By Mike 3:07AM on 27 Dec 06
These are thoughtful comments on a tough subject and given my work with communities, I am curious whether anyone has examples of school systems that have initiated partnerships to provide evening or online workshops for parents to learn, hands-on, about social networking (e.g., Facebook, MySpace). I think a lot of parents are intimidated by the online environment (and couldn’t until recently join) so they felt perhaps as excluded as teachers and even less informed.
I am fortunate that my work provides rich opportunties for me to learn and use web-based technologies, but not everyone’s job is like that. Who helps parents learn about these environments, where and how? I am especially concerned for parents who have limited access to or experience with computers or those with English as a second language? I would love to see and hear examples of school-community partnering.
By LaDonna 4:53PM on 08 Jan 07
I am a high school technology coordinator, and I have very mixed feelings about Facebook, in comparision to other DSN tools. I’d like our school to be able to embrace DSN - it does seem like the next wave of communication.
However, Facebook’s greatest strength is also its biggest weakness. What appeals the most about Facebook is that for minors, it is pretty restrictive in terms of membership. Students under the age of 18 may participate, but they require a school email address. If they come in contact with people who they decide should not be in there, they can report them.
The problem is that teachers and parents can’t join the students’ network. When I tried to create an account, it lasted 2 days before I was booted out. (The halls were plastered with signs: “Teachers on Facebook! Watch out!”) When I have contacted Facebook (repeatedly) they have denied me access, even when I have offered to identify myself as a teacher at the school with this account (i.e., a letter from my principal, my face on our school website, a photocopy of my driver’s license).
So what we are left with is an environment where the kids can play, but the adults who are responsible for them can’t get in at all. We can’t advise them when they are using bad judgement (a la the fictious characters described in the original post), and when incidents do occur, we can’t investigate to resolve them. It’s “Lord of the Files.”
Facebook places a lot of faith in the idea that teenagers will always report inappropriate action by their peers, even in the face of bullying behavior and social pressure. This seems a bit naive to me.
So where does that leave us? We can’t block all the DSN sites out there (even if we wanted to), and I really don’t want to block a site that is trying to protect its underage members. At the same time, we are the ones who have a responsibility to these children, not a server farm in who-even-knows-which state.
I’d like to think that there is a constructive solution out there, but as far as I can tell, it’s not coming from the folks at Facebook.
By H. Howe 1:31AM on 27 Jan 07
great article..
i am a public high school visual arts teacher. i use facebook for education in many ways, club info..activity communication..and to post pictures of school events…i allow my student’s to friend me, i only accept friends…i don’t solicit my students friendship..also they ask for permission to tag without friending…but some find it easier to request friendship.

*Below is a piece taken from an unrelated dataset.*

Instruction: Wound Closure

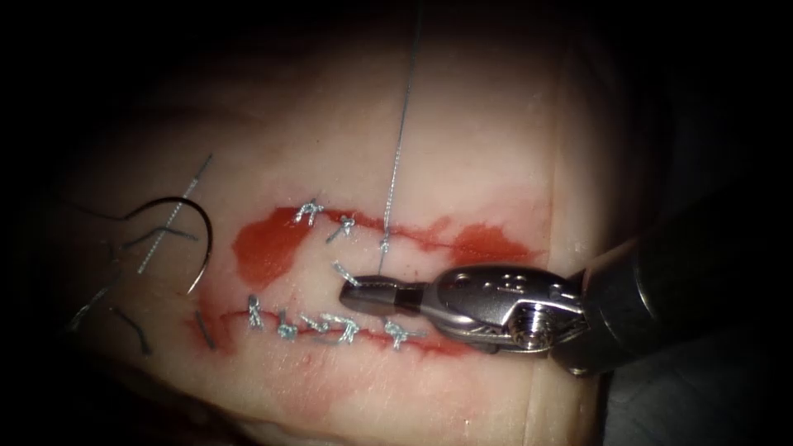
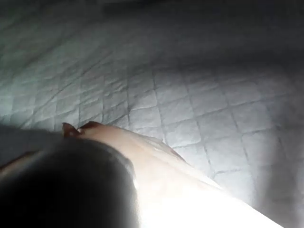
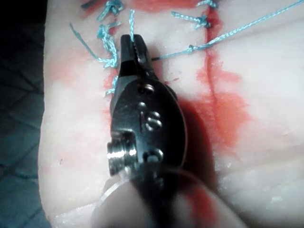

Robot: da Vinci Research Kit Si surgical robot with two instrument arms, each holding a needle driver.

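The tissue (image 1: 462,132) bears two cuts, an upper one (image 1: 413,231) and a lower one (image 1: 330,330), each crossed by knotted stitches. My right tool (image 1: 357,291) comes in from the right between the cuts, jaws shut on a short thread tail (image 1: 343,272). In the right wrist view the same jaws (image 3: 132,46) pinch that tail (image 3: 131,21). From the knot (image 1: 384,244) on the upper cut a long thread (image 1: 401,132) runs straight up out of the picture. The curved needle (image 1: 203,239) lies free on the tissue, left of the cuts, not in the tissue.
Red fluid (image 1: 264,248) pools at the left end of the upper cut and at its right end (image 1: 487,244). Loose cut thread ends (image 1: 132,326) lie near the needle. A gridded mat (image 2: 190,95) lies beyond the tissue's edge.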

i was recently asked to stop posting facebook pictures of school events by my district. this is in the interest of safety. some kids, and parents are dissapointed…i am saddened that the kids won’t get all these no cost photos of themselves that they really enjoy. i will say that i do feel some relief that i can’t post though…it frees me from the chance of litigation if someone claims embarrassment or whatever..but i don’t think there is a better way to get my pictures to them, so it is a bit of a bummer…anyway..just my 2 cents.